Dokładna kwota planowanego kredytu nie jest jeszcze znana, ale z pewnością będzie to suma przekraczająca 10 milionów złotych.
– Potrzebujemy około 12 milionów złotych kredytu na bieżącą stabilizację finansową szpitala. Chcemy skonsolidować kredyty, które mamy obecnie wzięte, spłacić je i mieć jeden kredyt w Banku Gospodarstwa Krajowego – mówi „Sztafecie” Janusz Zarzeczny, starosta powiatu stalowowolskiego.
Obecnie szpital ma zaciągnięte kredyty na łączną sumę ponad 5 milionów złotych. Nie jest to jednak jedyna finansowa bolączka stalowowolskiej lecznicy. – Mamy też zobowiązania wymagalne na kwotę ponad 6 milionów złotych – dodaje starosta Janusz Zarzeczny.
Zdaniem starosty 12-milionowy kredyt umożliwiłby placówce normalne funkcjonowanie, przede wszystkim poprzez spłatę zobowiązań wymagalnych.
Czy nie jest to zbyt duże obciążenie dla jednostki, która, delikatnie mówiąc, nie znajduje w najlepszej kondycji finansowej? – Kredyt spłacalibyśmy na poziomie obecnie spłacanych kredytów, czyli około 100 tysięcy złotych miesięcznie – wyjaśnia starosta.

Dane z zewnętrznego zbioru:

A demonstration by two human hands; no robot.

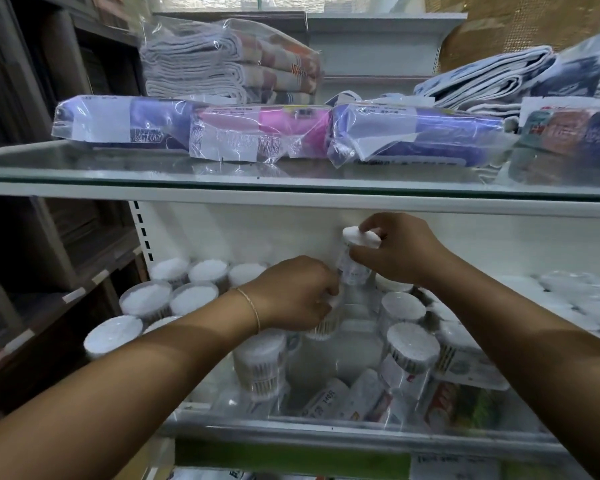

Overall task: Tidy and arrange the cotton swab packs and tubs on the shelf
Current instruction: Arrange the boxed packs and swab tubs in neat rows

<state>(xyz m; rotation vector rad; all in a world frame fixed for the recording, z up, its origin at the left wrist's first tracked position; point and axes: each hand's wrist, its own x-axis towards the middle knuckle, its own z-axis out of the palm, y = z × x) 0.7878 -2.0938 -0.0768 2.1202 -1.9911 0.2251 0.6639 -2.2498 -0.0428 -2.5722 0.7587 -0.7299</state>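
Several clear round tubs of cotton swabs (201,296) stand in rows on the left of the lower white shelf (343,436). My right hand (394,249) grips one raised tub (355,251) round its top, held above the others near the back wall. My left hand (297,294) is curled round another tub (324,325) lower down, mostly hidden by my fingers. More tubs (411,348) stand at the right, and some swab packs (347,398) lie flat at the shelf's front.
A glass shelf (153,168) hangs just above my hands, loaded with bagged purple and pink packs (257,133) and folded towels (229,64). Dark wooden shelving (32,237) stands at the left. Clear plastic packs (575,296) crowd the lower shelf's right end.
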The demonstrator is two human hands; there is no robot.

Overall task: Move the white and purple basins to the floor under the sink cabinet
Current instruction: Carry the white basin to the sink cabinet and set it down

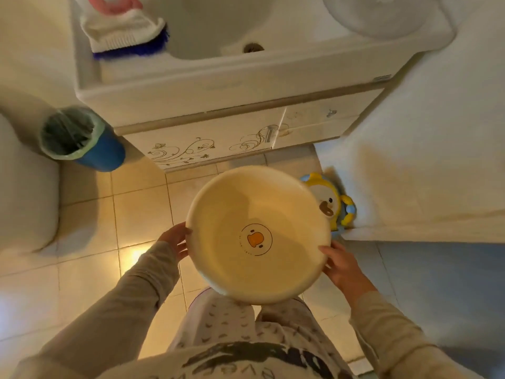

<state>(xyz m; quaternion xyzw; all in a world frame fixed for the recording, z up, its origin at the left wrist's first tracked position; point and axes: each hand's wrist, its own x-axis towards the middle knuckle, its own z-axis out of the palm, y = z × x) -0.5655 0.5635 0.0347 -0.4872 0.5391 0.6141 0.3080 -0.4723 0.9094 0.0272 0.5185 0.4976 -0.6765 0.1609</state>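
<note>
I hold a round white basin (246,203) with an orange duck print on its bottom, level, above the tiled floor in front of the sink cabinet (207,146). My left hand (176,239) grips its left rim and my right hand (341,266) grips its right rim. A second, pale translucent basin (379,15) rests upside down on the right end of the sink top; its colour looks washed out. The gap under the cabinet is not visible from this angle.
A blue bin (82,138) with a green liner stands left of the cabinet. A duck-shaped stool or toy (332,203) sits on the floor at the right, against a white appliance (426,160). A brush and cloth (125,34) lie on the sink's left edge.
</note>
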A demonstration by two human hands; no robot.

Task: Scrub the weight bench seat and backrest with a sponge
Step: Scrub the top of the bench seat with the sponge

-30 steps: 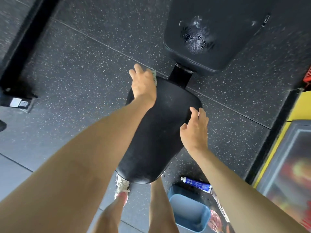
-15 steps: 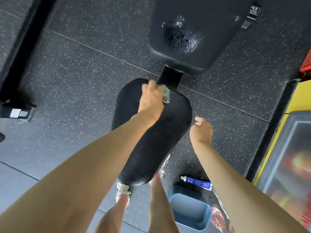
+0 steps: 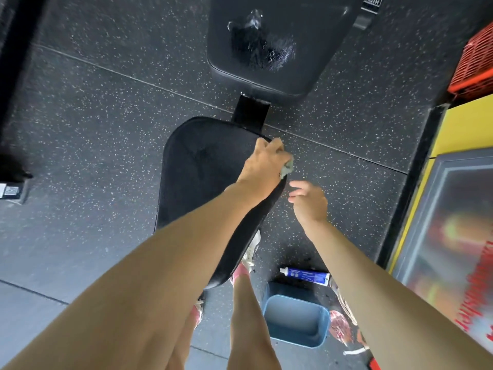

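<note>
Sponge [image 3: 287, 167] sits clenched in my left hand [image 3: 262, 166], pressed on the seat [image 3: 202, 180] at its far right edge. My right hand [image 3: 310, 202] hangs loose and empty just right of that grip, off the seat. Backrest [image 3: 280, 44] lies beyond, with a wet patch

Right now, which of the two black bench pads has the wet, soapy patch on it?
The far pad, the backrest, carries the glistening patch. The nearer seat, under the left hand and sponge, looks matte.
</note>
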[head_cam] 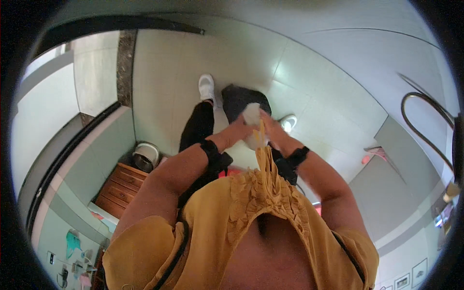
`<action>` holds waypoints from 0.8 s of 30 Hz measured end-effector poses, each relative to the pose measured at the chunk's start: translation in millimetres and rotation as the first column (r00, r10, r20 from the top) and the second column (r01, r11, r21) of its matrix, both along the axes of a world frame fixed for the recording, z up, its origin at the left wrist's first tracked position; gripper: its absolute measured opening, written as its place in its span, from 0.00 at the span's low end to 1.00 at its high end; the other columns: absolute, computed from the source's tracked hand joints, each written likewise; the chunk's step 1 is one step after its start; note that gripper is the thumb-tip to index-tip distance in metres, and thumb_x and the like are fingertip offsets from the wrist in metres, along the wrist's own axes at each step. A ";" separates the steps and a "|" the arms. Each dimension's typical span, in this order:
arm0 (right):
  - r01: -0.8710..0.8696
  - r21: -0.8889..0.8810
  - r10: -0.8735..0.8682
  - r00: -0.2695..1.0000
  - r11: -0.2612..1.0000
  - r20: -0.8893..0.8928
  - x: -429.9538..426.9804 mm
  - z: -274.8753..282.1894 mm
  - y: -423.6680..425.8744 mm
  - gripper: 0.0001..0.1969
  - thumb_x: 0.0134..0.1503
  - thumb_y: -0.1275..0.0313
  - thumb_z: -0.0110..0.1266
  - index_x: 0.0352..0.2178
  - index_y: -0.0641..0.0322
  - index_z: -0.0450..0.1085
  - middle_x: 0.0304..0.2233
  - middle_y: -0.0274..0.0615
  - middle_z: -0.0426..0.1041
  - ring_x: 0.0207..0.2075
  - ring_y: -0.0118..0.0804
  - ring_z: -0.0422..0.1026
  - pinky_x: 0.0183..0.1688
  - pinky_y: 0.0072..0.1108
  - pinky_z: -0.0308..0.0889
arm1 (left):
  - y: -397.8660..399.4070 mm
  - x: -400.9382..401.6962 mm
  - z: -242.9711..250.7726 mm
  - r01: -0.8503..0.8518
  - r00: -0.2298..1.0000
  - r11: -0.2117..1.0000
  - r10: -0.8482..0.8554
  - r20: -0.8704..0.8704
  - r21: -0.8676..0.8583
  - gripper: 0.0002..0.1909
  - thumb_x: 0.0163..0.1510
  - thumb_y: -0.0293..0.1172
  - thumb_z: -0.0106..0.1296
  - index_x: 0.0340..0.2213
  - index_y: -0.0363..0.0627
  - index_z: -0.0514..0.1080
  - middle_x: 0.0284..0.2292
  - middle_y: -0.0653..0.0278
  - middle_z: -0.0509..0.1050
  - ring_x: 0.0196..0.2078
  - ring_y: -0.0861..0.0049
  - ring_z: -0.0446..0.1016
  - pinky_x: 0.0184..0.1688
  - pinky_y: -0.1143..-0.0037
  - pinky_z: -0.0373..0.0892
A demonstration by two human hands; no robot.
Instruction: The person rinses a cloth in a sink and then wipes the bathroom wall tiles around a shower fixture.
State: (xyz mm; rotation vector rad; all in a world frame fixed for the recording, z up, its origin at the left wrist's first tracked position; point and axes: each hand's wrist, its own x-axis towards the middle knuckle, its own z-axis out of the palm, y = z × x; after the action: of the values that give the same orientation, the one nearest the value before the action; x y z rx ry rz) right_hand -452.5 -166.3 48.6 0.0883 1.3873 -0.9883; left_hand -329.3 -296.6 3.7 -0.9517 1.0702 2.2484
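Observation:
Both hands meet in front of the chest around a white, soft-looking item, perhaps cloth or paper; blur hides its exact kind. My left hand is on its right side, and my right hand grips it from the left. More white shows below, between the hands. A black bag or cloth lies beyond them, low between the white shoes. Yellow ties from the ruffled top hang near the fingers. Black bands circle both wrists.
A wooden drawer cabinet and a round metal-looking container stand at the left. Beyond them runs a dark-framed doorway edge. A curved metal tube juts in at the right. Something pink is near the right wall's base.

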 end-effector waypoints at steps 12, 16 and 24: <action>-0.642 0.216 0.596 0.461 0.736 -0.658 14.0 -267.0 12.5 0.44 0.51 0.56 0.61 0.64 0.58 0.48 0.60 0.55 0.57 0.62 0.56 0.55 0.63 0.38 0.53 | -60.1 16.6 -147.9 -0.567 0.701 0.780 0.626 0.342 -0.264 0.08 0.56 0.29 0.47 0.38 0.45 0.70 0.33 0.57 0.75 0.29 0.61 0.77 0.21 0.71 0.72; -0.759 0.185 0.623 0.341 0.624 -0.705 10.7 -337.2 -17.2 0.50 0.44 0.53 0.66 0.64 0.52 0.48 0.62 0.51 0.56 0.64 0.52 0.53 0.64 0.41 0.51 | -59.7 11.3 -161.1 -0.269 0.946 0.845 0.322 0.039 -0.462 0.15 0.63 0.41 0.43 0.43 0.43 0.68 0.39 0.62 0.74 0.43 0.72 0.74 0.44 0.74 0.72; -0.826 0.012 0.686 0.460 0.563 -0.563 64.3 -366.1 2.2 0.46 0.49 0.46 0.60 0.65 0.48 0.48 0.63 0.56 0.53 0.63 0.58 0.54 0.63 0.39 0.53 | -111.6 -22.6 -125.7 -0.457 0.886 0.866 0.464 -0.014 -0.205 0.15 0.57 0.24 0.46 0.46 0.39 0.69 0.42 0.60 0.75 0.45 0.73 0.74 0.48 0.76 0.69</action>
State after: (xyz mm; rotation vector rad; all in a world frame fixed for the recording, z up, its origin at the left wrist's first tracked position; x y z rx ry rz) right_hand -388.2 -164.1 -317.5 -1.0307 1.5094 -0.3839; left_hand -352.0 -408.2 -122.0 -1.4625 1.1690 2.5132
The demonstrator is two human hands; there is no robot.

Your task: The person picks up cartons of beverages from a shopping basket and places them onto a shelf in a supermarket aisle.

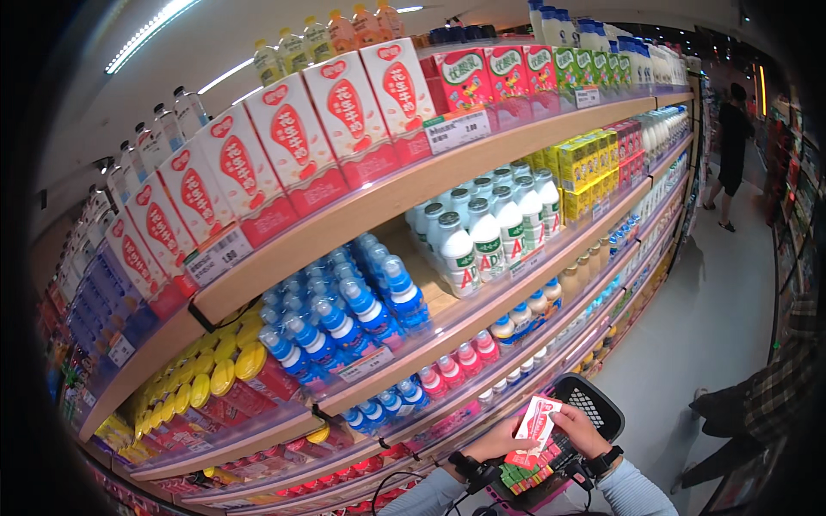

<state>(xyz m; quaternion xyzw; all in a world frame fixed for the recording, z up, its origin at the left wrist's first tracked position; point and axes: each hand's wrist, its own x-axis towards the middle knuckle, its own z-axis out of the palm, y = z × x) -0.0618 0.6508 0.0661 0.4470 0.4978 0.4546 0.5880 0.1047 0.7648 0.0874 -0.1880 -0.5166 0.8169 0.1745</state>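
Observation:
A white and red drink carton is held between both hands, low in the view. My left hand grips its left side, the thumb across its lower front. My right hand pinches its upper right edge. Beneath the hands are several small green and pink cartons in a pink-edged basket or cart. Just beyond them is a black plastic basket. Similar white and red cartons stand in a row on the upper shelf.
Wooden shelves curve along the aisle, with blue-capped bottles, white bottles and yellow-lidded containers. A person in dark clothes stands farther down the aisle. Another person in a plaid garment is close at right.

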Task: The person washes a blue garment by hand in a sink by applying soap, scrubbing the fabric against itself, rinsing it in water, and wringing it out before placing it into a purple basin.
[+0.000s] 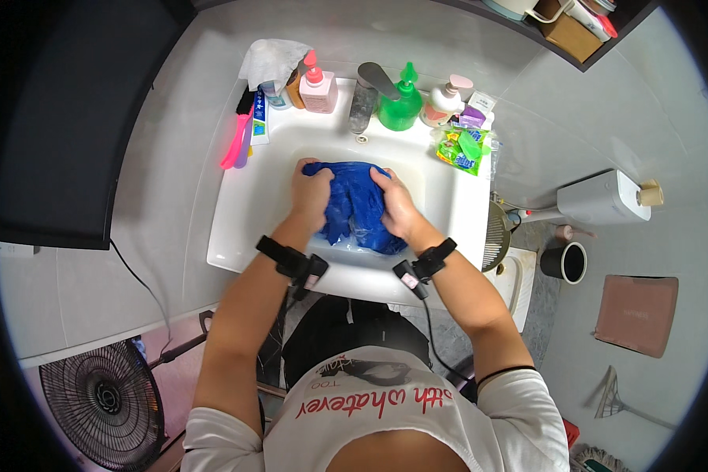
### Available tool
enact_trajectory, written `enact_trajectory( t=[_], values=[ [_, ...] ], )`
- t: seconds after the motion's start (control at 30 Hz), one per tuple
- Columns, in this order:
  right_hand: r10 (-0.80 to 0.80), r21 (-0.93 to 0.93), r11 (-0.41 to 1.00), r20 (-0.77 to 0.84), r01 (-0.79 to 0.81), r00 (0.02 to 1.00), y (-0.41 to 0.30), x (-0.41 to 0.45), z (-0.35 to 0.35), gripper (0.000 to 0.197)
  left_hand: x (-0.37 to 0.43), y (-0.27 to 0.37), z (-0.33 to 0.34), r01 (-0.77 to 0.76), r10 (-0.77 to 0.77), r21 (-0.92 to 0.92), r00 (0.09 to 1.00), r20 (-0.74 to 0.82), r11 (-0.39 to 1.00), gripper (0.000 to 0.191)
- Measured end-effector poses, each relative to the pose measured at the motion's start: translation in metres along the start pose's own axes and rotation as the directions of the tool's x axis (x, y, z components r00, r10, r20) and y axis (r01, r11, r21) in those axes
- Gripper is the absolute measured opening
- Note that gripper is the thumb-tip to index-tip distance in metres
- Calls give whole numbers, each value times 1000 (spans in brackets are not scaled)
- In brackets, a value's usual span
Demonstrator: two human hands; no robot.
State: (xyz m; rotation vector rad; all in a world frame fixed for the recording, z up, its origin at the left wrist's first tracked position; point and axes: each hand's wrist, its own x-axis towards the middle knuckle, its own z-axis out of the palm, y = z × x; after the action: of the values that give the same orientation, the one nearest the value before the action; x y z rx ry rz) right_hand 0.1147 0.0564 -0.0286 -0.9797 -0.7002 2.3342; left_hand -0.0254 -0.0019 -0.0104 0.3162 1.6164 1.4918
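A wet blue cloth (354, 194) hangs between my two hands over the basin of a white sink (236, 236). My left hand (311, 192) grips its upper left edge, the thumb on top. On the cloth's right side, my right hand (396, 203) holds the upper corner, with the thumb pressed on the fabric. The cloth's lower folds droop into whitish, sudsy water at the front of the basin. Behind the cloth stands a grey faucet (363, 103). Each wrist wears a black strap with a small device.
Along the sink's back ledge are a pink pump bottle (318, 91), a green pump bottle (402, 106), a white pump bottle (443, 106) and a green detergent packet (463, 150). A toothpaste tube (259, 121) and a pink-handled brush (236, 138) lie at the left rim. A black fan (107, 398) stands lower left.
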Motion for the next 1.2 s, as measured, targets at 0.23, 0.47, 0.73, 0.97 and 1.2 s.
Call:
enact_trajectory(
  t=[0.23,0.47,0.73,0.97,1.2],
  values=[
    [-37,321,946,257,-49,966,45,27,-23,38,-60,-12,61,-575,647,629,748,146,523,16],
    [23,-90,995,-167,-39,986,21,10,16,35,-7,-9,48,-457,657,748,753,37,482,27],
    [215,-42,976,59,-212,975,8,3,-4,32,4,-13,38,-350,526,805,849,56,479,30],
    [157,3,988,-11,-157,987,-48,-13,-28,46,15,22,-4,-261,161,387,949,272,884,30],
    [-16,-81,997,-89,8,996,-14,16,-23,25,-14,17,12,-317,196,346,919,341,883,29]
  ],
)
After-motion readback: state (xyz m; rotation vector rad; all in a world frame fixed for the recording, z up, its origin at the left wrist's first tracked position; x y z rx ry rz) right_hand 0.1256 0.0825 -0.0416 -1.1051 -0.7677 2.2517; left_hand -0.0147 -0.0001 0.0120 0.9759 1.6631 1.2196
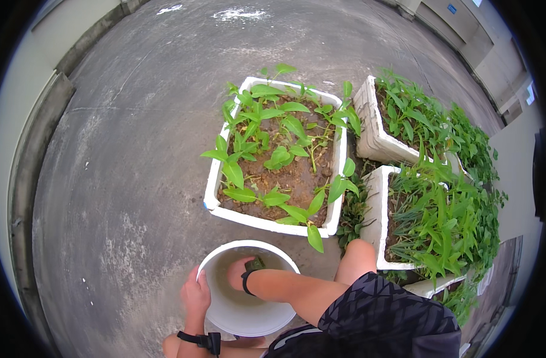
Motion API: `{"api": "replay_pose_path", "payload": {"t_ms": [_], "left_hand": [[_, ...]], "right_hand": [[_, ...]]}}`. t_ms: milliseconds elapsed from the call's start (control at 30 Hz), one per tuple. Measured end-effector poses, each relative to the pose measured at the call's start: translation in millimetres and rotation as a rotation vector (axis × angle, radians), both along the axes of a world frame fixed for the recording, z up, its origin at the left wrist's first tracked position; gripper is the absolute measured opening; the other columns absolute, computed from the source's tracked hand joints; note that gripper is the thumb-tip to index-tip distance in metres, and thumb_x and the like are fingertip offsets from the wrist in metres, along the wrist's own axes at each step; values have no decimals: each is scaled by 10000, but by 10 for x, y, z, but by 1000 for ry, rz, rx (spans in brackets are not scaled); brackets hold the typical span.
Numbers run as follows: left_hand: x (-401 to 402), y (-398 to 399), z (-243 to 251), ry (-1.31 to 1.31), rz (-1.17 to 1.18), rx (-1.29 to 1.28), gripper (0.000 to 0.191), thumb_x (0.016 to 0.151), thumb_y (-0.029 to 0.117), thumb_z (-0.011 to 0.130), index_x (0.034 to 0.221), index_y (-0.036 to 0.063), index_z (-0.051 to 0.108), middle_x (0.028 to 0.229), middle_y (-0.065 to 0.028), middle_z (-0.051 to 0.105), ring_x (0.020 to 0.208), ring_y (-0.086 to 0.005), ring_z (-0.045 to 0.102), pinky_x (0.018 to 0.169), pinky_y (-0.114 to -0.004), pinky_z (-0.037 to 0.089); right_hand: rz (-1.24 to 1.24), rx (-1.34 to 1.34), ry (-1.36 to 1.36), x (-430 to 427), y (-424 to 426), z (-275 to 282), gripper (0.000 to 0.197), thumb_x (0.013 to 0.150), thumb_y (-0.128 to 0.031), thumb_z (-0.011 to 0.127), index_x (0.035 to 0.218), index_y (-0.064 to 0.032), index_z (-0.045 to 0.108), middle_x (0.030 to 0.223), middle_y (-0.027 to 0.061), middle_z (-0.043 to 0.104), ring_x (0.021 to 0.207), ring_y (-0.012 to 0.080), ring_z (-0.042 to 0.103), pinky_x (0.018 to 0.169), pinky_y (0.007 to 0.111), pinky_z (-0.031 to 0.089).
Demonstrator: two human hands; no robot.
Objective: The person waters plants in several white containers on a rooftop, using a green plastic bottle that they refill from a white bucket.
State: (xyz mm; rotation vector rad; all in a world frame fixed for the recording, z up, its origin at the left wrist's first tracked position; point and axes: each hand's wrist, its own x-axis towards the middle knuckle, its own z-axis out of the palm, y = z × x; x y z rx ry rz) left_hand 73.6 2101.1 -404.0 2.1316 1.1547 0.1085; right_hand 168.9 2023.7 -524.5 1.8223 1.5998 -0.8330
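Note:
A white plastic bucket [248, 323] stands on the concrete in front of me, with cloudy brownish water in it. My left hand [195, 291] grips its left rim, thumb towards the inside. Down inside the bucket, my right hand [237, 273] holds a dark green object [256, 263]; my wrist partly hides it, so its kind is unclear. Just beyond the bucket sits a white foam planter box [264, 225]. Wet brown soil [277, 174] fills it, and leafy green plants [279, 156] grow there, some hanging over the rim.
More foam boxes stand at the right, one farther back [367, 129] and one nearer [380, 215], crowded with green plants [452, 215]. Low weeds [351, 223] grow between the boxes. A raised concrete curb [35, 170] runs along the wall at the left.

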Motion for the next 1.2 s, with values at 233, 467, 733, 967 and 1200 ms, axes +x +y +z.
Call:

Bo chociaż kredyt miałby opiewać na większą sumę, to jednak okres spłaty byłby dłuższy i wynosiłby 15 lat. Ciężar spłaty rat kredytowych będzie spoczywał na szpitalu, ale powiat będzie poręczycielem kredytu.
Zanim jednak szpital sięgnie po pieniądze z Banku Gospodarstwa Krajowego, konieczne jest ustabilizowanie bieżącej sytuacji finansowej lecznicy.
– Nie może być tak, że dostajemy z Narodowego Funduszu Zdrowia 7 milionów złotych, a wydajemy 8 milionów. Wydatki muszą się zerować – dodaje starosta. – Dlatego żeby dostać ten kredyt musimy opracować plan naprawczy szpitala, który musi być zaakceptowany przez centralę Banku Gospodarstwa Krajowego. I dopiero wtedy będziemy mieć pewność kredytowania. Myślę, że wszystko idzie w dobrym kierunku i w niedługim czasie uda się nam otrzymać ten kredyt.